■ INSTRUCTIONS FOR THE TASK
Please go line by line through the material and copy each one containing the word "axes".

———

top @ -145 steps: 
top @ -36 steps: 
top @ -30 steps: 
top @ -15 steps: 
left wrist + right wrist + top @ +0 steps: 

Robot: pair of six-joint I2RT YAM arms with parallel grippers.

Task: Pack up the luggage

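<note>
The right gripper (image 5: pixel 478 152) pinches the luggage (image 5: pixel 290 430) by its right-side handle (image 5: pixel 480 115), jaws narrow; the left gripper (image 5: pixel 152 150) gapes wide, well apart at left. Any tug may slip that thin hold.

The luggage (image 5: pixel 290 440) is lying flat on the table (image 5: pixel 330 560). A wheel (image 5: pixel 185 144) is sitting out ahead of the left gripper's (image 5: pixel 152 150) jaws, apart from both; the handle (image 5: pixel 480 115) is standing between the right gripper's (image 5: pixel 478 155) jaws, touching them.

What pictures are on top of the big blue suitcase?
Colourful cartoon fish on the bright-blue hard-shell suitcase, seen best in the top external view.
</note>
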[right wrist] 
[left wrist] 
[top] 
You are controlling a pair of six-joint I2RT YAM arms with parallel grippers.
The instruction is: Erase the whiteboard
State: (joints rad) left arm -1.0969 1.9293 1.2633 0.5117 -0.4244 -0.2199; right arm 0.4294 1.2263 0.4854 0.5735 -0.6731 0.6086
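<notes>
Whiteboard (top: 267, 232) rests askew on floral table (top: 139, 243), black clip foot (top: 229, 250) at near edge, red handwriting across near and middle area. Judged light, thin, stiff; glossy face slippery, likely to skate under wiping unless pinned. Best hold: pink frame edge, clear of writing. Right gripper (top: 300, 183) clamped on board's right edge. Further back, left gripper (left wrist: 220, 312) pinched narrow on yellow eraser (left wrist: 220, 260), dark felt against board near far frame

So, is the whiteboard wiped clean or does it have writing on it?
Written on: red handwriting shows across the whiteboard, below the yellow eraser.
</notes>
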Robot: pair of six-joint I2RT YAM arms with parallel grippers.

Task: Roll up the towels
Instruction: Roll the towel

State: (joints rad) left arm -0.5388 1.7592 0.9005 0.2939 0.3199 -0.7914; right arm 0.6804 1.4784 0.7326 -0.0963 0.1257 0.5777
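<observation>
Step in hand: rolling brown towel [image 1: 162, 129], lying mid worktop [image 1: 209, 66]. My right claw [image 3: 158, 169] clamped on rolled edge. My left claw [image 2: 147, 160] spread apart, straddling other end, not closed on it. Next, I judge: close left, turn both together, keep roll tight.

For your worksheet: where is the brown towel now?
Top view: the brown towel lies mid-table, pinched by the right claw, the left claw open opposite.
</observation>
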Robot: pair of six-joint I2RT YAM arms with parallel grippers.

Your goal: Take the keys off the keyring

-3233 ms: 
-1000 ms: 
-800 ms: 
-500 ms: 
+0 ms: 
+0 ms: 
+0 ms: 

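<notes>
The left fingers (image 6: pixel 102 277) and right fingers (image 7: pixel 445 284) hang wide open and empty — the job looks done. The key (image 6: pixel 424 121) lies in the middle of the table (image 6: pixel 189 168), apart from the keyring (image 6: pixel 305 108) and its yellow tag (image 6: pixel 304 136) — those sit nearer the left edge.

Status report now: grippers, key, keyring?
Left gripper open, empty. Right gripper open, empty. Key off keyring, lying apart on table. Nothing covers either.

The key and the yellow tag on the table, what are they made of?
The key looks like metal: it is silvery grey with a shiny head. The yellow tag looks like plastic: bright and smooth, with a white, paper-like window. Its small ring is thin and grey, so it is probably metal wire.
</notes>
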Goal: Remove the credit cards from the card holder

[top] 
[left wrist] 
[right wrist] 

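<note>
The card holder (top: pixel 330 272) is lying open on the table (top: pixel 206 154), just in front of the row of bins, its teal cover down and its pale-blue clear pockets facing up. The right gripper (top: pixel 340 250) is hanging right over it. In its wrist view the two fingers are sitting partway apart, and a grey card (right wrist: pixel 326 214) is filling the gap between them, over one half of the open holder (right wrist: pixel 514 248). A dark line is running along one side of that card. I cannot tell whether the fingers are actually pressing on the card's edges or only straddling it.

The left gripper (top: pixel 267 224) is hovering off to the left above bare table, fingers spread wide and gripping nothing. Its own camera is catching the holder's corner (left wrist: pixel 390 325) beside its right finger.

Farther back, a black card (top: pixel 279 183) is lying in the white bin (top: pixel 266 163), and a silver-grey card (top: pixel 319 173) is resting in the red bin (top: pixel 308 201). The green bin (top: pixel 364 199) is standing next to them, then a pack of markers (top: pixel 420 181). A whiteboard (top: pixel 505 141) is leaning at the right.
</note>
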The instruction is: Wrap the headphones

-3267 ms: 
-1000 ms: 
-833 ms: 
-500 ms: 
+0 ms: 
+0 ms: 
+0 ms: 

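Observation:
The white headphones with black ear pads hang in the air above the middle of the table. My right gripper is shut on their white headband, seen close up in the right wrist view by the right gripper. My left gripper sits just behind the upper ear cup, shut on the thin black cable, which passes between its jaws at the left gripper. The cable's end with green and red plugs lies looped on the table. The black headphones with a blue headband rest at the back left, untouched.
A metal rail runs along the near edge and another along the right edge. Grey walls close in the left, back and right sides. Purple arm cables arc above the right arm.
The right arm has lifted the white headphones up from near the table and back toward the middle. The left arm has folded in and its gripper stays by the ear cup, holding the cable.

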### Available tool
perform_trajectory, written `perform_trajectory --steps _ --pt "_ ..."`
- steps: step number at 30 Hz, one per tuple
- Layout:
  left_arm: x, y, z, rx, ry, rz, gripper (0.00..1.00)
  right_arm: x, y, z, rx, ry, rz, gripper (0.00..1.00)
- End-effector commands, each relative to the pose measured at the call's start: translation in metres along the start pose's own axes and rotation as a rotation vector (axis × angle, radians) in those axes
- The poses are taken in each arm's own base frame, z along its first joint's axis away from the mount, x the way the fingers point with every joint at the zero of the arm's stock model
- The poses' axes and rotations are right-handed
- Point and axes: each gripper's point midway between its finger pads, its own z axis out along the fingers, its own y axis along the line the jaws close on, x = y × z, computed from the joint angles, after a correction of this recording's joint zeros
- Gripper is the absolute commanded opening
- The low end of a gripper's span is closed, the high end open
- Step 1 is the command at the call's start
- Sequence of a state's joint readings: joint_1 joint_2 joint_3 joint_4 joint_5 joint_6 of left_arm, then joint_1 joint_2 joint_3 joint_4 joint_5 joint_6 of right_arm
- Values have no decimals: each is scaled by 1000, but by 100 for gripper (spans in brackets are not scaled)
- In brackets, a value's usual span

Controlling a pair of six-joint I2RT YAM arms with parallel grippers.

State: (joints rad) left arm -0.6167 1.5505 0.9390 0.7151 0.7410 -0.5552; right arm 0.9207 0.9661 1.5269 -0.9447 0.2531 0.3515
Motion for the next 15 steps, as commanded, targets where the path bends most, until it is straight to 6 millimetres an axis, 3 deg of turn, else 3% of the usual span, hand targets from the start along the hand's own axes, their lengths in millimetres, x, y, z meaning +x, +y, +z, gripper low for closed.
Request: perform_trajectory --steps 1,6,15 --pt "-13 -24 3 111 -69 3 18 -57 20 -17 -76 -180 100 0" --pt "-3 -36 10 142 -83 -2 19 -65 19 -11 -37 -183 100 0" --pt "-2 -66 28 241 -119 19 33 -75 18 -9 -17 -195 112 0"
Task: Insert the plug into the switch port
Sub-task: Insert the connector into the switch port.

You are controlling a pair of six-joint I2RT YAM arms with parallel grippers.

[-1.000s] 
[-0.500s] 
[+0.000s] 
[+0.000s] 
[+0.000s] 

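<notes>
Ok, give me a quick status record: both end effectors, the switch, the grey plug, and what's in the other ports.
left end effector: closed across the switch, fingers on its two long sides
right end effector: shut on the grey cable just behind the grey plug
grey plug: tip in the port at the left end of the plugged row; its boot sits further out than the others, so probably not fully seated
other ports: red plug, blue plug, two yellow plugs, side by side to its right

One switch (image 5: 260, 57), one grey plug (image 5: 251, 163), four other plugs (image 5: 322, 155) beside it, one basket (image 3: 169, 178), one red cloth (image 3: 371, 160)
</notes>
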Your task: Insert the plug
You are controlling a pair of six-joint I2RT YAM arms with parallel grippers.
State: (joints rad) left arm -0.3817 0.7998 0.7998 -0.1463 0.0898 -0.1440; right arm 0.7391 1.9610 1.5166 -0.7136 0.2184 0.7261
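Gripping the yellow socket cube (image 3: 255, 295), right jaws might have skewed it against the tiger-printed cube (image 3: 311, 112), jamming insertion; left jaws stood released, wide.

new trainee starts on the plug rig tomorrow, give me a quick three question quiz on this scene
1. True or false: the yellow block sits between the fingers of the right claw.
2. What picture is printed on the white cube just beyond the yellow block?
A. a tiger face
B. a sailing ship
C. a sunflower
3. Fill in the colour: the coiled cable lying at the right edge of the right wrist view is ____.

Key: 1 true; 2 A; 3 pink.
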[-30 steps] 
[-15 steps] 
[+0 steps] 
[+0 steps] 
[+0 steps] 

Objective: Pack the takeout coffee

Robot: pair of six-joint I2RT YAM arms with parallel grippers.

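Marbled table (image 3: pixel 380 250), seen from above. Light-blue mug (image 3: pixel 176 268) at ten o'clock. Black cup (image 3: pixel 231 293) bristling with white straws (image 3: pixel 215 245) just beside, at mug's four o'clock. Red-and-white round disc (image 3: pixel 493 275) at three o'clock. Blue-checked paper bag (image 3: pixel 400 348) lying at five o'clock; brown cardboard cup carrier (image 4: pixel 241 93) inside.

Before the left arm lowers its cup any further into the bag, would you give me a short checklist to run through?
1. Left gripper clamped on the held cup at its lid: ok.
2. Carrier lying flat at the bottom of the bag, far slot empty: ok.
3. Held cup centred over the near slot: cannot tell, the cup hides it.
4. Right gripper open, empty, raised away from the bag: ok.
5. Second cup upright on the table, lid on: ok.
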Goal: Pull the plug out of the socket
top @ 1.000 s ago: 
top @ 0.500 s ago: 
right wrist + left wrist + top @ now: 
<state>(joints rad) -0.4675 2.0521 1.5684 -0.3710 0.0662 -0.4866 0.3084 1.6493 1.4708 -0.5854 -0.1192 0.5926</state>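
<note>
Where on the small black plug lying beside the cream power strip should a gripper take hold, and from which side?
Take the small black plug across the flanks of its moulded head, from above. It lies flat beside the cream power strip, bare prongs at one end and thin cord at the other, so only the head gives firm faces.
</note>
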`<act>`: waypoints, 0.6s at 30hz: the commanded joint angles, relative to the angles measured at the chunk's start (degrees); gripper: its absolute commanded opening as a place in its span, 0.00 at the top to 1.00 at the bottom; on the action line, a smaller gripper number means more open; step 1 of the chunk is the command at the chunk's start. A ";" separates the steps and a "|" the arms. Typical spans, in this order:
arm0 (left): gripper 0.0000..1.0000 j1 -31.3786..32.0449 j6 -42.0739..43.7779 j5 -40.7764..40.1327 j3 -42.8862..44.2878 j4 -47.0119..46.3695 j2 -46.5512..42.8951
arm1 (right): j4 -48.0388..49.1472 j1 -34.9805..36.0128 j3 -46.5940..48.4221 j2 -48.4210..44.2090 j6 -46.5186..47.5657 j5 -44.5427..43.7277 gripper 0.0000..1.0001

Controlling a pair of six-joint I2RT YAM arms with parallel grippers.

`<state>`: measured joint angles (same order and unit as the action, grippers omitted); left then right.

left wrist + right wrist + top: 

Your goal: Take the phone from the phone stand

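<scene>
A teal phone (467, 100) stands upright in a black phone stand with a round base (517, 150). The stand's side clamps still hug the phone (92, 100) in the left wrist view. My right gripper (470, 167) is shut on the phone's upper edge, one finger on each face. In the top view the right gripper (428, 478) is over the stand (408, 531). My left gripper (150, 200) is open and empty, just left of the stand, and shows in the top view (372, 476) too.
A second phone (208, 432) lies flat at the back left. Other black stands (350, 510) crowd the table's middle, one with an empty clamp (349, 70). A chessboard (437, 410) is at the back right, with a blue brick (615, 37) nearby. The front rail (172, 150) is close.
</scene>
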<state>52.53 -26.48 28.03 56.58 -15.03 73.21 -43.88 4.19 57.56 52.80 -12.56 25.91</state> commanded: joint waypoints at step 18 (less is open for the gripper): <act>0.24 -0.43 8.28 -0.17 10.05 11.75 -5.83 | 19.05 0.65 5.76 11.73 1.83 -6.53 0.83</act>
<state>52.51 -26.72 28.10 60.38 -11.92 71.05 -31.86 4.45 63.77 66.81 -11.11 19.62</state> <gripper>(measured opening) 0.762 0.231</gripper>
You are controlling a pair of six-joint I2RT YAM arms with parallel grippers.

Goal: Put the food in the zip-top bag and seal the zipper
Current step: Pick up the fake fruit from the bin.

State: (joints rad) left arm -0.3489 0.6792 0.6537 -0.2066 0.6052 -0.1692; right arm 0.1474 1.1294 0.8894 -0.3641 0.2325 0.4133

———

■ RESPONSE
- End-effector commands, each relative to the pose measured at the call's start: translation in metres along the start pose's own axes and rotation as a rotation vector (axis × angle, radians) in those axes
- The poses' axes and rotations are right-handed
- Point and axes: each gripper's point midway between its finger pads, its own z axis out along the fingers, its own y axis along the line the jaws close on, x = y × z, computed from the joint angles, after a correction of this recording's joint zeros
Motion for the next 15 steps, as commanded, targets where the path bends most, until it is straight to 6 millimetres an axis, 3 deg of turn, else 3% of the usual span, hand targets from the start along the hand's own axes, their lengths in millimetres, x, y, z meaning +x, +y, +z, gripper low for closed.

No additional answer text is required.